> _TASK DATA_
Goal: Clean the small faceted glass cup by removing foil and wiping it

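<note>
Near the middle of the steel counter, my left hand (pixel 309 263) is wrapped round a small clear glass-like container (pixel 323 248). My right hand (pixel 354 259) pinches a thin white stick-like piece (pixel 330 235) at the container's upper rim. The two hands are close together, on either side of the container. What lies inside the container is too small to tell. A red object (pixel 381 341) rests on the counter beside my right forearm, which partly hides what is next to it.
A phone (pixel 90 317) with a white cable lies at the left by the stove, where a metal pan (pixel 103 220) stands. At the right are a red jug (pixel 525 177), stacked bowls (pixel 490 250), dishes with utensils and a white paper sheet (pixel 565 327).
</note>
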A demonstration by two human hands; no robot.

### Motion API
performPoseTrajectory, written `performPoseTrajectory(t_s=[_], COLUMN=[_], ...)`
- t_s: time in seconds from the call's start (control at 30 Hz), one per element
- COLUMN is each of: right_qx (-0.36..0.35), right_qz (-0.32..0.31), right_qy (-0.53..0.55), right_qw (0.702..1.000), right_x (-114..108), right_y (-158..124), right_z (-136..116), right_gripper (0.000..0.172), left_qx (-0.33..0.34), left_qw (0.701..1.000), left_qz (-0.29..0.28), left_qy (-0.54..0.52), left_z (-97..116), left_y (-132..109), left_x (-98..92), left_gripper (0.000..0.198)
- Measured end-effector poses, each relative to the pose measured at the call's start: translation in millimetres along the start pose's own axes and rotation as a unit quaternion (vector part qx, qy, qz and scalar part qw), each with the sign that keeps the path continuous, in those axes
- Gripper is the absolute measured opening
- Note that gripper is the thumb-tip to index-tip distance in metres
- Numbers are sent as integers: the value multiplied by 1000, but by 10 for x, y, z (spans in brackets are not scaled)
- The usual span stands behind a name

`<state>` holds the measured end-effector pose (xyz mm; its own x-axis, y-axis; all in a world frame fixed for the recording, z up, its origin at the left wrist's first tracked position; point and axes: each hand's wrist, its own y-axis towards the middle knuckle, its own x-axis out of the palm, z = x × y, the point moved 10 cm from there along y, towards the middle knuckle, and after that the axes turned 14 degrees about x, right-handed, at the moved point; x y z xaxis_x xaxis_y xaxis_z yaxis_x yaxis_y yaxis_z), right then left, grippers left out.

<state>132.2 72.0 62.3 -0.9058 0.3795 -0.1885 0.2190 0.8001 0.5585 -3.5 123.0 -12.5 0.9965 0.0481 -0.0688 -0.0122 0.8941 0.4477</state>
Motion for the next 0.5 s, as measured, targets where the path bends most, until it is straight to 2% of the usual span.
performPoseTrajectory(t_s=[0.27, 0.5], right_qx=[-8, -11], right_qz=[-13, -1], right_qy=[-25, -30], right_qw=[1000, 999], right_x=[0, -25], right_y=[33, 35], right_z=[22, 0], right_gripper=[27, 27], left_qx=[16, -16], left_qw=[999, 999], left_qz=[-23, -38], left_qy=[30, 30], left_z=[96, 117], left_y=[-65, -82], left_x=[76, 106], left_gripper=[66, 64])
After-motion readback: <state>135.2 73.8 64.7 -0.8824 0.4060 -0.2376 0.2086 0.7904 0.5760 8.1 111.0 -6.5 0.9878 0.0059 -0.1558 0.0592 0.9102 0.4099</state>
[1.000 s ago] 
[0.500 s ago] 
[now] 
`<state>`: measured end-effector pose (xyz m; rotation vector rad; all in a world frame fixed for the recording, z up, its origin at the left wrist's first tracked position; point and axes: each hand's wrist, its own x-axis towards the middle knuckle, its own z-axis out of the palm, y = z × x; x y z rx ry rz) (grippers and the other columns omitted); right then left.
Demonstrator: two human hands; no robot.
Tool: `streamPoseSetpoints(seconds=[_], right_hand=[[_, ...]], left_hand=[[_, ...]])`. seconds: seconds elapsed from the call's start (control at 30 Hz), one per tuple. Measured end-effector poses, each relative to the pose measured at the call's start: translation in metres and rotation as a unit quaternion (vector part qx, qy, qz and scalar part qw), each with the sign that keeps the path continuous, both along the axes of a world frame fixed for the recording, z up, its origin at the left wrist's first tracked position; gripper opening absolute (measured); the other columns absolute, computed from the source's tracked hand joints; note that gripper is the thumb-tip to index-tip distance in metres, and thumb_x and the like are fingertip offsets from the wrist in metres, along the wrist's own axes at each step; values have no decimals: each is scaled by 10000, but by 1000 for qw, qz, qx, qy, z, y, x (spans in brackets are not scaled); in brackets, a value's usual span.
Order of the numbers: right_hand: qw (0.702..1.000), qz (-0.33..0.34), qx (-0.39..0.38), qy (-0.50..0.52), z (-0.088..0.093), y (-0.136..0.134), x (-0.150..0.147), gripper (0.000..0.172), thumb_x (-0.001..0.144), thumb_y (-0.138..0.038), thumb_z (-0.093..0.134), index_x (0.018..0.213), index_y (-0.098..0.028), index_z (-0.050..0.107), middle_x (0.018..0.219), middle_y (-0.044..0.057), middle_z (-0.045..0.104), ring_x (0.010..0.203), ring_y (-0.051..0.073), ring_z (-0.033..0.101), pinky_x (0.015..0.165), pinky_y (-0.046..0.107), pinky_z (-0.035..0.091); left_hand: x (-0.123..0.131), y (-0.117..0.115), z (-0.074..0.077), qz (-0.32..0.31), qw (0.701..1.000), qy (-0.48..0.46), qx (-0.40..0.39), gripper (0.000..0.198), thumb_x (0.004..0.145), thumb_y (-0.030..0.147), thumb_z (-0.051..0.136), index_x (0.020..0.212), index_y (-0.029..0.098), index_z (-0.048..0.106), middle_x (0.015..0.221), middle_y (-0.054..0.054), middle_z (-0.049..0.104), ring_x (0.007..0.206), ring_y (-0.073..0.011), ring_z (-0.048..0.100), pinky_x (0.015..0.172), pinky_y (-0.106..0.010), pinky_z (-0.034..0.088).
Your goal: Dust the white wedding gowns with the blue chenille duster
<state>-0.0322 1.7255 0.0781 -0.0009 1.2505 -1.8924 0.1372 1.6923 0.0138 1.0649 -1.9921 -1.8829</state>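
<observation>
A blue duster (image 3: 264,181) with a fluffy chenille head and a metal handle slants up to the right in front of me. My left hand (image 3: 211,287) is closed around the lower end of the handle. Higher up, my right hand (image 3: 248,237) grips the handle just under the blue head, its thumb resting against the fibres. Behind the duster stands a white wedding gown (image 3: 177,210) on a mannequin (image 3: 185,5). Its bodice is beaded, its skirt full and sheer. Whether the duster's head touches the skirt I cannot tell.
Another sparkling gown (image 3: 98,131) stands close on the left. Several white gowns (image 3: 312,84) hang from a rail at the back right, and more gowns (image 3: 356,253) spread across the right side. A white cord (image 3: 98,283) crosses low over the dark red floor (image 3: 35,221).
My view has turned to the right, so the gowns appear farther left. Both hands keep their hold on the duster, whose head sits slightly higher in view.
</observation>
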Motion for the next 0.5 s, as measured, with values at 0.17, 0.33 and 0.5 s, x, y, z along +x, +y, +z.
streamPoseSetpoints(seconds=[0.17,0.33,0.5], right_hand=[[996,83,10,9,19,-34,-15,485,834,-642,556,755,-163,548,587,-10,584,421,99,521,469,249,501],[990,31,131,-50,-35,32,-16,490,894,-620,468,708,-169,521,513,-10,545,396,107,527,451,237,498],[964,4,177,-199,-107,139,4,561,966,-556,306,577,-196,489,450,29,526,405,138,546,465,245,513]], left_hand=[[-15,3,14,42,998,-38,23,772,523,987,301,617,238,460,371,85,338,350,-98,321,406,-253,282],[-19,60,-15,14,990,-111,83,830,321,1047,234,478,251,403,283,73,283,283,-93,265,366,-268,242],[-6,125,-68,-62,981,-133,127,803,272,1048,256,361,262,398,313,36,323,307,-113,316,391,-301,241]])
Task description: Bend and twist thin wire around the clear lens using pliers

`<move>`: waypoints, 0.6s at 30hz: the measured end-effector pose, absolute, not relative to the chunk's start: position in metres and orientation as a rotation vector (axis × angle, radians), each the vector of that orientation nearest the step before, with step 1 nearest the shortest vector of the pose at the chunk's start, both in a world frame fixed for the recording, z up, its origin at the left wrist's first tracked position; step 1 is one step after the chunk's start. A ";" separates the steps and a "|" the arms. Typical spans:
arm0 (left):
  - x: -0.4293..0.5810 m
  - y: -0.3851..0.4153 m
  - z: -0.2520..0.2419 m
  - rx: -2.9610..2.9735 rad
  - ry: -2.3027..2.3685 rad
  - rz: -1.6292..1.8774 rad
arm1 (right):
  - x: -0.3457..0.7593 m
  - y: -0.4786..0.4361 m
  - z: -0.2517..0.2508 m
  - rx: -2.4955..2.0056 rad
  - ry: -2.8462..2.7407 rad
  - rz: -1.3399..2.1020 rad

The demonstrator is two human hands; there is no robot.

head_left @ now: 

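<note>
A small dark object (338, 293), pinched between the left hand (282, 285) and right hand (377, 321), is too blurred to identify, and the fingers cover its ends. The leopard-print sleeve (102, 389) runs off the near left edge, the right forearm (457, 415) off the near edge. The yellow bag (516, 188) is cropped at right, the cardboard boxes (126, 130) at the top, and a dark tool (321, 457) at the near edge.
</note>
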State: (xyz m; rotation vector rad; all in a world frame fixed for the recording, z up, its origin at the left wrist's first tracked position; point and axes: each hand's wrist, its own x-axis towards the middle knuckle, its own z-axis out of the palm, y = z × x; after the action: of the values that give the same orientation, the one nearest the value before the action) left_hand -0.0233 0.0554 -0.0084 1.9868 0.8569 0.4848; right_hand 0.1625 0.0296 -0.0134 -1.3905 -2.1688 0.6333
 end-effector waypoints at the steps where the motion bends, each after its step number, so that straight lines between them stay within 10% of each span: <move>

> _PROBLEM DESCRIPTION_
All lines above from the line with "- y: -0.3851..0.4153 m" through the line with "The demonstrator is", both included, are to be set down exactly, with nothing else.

> _ANSWER TO THE PROBLEM_
  - y: -0.3851..0.4153 m
  - z: -0.2520..0.2419 m
  - rx: -2.9610..2.9735 rad
  - ry: -2.3027..2.3685 rad
  - rz: -1.6292..1.8774 rad
arm1 (right):
  - x: -0.3457..0.7593 m
  - y: -0.4786..0.4361 m
  - z: -0.2517..0.2508 m
  - rx: -2.4955..2.0056 rad
  - ry: -2.8462..2.7407 rad
  - rz: -1.3399..2.1020 rad

The demonstrator is two human hands; there is no robot.

Nothing else is required for this exercise.